WORK REQUEST:
Do any lines in the data below contain "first"? If so, copy every one of them.

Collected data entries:
☆ ☆ ☆ ☆ ☆ ☆ ☆

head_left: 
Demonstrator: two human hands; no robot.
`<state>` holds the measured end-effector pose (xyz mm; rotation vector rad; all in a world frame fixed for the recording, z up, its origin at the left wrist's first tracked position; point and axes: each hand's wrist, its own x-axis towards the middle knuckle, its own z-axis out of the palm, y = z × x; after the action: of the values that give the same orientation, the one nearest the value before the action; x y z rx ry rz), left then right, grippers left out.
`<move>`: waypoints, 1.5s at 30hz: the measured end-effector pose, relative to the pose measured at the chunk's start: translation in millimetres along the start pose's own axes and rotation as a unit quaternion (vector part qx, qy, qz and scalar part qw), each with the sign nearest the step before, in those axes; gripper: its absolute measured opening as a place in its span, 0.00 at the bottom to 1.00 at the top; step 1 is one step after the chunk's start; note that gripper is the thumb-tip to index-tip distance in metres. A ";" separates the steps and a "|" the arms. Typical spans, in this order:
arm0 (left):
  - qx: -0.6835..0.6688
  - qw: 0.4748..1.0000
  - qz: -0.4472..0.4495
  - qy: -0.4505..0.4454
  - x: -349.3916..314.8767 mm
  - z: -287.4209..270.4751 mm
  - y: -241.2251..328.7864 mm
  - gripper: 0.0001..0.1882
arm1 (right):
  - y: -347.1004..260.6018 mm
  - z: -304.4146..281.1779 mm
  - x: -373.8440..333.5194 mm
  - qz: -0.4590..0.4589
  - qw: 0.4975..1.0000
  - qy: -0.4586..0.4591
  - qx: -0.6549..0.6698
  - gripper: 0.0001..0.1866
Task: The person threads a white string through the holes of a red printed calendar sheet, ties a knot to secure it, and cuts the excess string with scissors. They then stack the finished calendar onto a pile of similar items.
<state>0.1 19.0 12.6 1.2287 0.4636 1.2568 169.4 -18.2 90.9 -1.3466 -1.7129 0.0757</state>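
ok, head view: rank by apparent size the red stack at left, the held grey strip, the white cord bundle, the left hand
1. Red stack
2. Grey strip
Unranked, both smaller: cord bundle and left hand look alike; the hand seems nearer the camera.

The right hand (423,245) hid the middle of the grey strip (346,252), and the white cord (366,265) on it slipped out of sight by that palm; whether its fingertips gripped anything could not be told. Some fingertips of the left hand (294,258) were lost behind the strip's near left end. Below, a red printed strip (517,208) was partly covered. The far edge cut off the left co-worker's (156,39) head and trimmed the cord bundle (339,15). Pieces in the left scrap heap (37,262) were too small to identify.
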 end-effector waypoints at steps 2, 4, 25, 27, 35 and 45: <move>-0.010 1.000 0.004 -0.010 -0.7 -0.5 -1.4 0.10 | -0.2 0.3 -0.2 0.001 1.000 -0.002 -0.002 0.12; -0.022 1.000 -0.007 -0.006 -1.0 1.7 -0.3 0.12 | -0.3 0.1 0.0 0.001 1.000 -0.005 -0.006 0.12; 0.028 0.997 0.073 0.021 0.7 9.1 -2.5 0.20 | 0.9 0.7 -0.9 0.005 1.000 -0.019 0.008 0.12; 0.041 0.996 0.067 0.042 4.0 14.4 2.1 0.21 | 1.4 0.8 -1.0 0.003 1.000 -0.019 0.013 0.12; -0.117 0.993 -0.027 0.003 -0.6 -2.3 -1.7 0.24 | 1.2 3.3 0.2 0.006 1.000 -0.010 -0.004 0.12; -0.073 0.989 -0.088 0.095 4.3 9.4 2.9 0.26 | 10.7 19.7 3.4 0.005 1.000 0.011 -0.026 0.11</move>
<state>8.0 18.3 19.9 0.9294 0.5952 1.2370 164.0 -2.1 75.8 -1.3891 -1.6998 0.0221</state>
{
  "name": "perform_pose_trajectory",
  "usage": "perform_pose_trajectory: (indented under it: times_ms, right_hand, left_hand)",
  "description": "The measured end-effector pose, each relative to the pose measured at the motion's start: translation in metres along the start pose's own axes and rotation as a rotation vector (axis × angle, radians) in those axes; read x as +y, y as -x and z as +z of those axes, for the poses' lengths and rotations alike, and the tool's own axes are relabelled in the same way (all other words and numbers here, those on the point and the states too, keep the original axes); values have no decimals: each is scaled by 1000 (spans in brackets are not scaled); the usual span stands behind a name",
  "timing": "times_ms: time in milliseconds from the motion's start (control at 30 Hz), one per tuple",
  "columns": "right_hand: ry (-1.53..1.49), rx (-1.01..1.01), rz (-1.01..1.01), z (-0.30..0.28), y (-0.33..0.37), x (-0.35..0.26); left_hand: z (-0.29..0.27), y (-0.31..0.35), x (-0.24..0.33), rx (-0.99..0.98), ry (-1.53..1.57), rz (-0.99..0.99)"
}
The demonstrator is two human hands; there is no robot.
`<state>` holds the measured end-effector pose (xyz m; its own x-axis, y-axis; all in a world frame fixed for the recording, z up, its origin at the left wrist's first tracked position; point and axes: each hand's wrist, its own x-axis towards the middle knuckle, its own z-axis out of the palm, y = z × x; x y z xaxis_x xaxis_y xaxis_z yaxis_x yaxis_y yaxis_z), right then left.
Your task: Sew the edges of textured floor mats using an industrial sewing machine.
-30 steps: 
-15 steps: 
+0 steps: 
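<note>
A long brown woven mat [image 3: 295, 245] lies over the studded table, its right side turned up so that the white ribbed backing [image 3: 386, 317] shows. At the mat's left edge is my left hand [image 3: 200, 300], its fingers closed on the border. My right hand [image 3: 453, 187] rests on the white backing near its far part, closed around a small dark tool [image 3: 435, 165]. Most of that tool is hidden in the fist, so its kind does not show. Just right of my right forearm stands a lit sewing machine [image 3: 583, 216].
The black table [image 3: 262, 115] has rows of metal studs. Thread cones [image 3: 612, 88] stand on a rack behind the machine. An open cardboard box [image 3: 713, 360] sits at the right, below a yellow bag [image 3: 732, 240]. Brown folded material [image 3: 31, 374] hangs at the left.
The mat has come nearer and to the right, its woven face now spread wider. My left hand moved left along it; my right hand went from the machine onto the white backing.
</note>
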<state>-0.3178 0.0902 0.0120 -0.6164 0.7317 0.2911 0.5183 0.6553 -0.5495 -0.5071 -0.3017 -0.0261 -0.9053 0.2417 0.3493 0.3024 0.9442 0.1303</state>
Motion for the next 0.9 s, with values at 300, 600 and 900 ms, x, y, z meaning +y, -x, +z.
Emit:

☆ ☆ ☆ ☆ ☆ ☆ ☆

ANSWER BOX:
`<state>` holds the measured end-effector pose (xyz mm; rotation vector rad; all in a world frame fixed for the recording, z up, its origin at the left wrist's first tracked position; point and axes: each hand's wrist, its own x-axis towards the middle knuckle, its own z-axis out of the palm, y = z × x; after the action: of the values that give the same orientation, the one nearest the value before the action; x y z rx ry rz), left then right, grippers left out.
`<state>` holds the measured end-effector pose (xyz m; its own x-axis, y-axis; all in a world frame fixed for the recording, z up, its origin at the left wrist's first tracked position; point and axes: each hand's wrist, its own x-axis towards the middle knuckle, its own z-axis out of the palm, y = z × x; x y z xaxis_x xaxis_y xaxis_z yaxis_x yaxis_y yaxis_z), right then left.

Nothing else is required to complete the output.